Deux jours seulement après la reprise des activités au péage de Kasangulu, les embouteillages ont de nouveau paralysé la Route nationale n°1 ce mardi 19 mai, axe principal dépendant de Kinshasa à Matadi. Les conducteurs dénoncent un désordre organisé au niveau du péage, qu’ils considèrent comme la véritable cause de ces bouchons, bien plus que les travaux en cours sur la chaussée. Ils appellent les autorités à intervenir rapidement pour rétablir la fluidité du trafic.

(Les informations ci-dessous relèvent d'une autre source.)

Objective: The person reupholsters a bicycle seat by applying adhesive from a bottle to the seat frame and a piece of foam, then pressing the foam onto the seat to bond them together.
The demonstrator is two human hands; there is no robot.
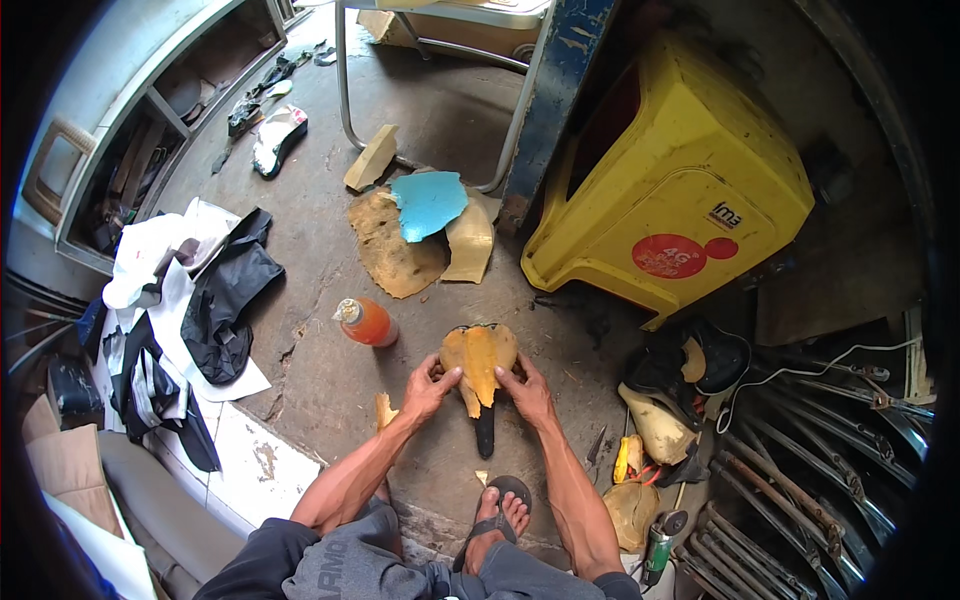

Pendant 48 heures, le ministre des Travaux publics avait suspendu les activités du péage afin de faciliter la circulation. Mais à peine les opérations relancées, les critiques ont fusionné. Selon plusieurs usagers, les agents du péage seraient responsables du chaos observé.
Jon Landu, chauffeur sur l’axe Matadi–Kinshasa, témoigne :
« Ce sont les arrangements entre les agents du péage et certains chauffeurs, notamment ceux des remorques, qui provoquent les embouteillages. Au lieu de payer et passer, le chauffeur stationne sur le côté pour négocier. Il faudrait remplacer ces agents, car ceux qui craindront de tomber dans les mêmes travers ».
Des pertes pour les commerçants
Cette situation perturbe fortement les échanges entre la province du Kongo-Central et la capitale. Zaina Mapela, commerçante qui effectue au moins un voyage par semaine, déplore les conséquences économiques :
« Les deux jours de suspension des activités au péage avaient apporté une réelle. Mais depuis la reprise, nos marchandises pourrissent, nous arrivons tard dans la nuit et devons attendre le matin pour vendre. Cela nous cause d’énormes pertes ».
En attendant des mesures durables, les usagers réclament un contrôle rigoureux du fonctionnement du péage de Kasangulu. Pour eux, seule une gestion transparente et disciplinée permettra de réduire les embouteillages sur cet axe stratégique, vital pour l’approvisionnement de Kinshasa.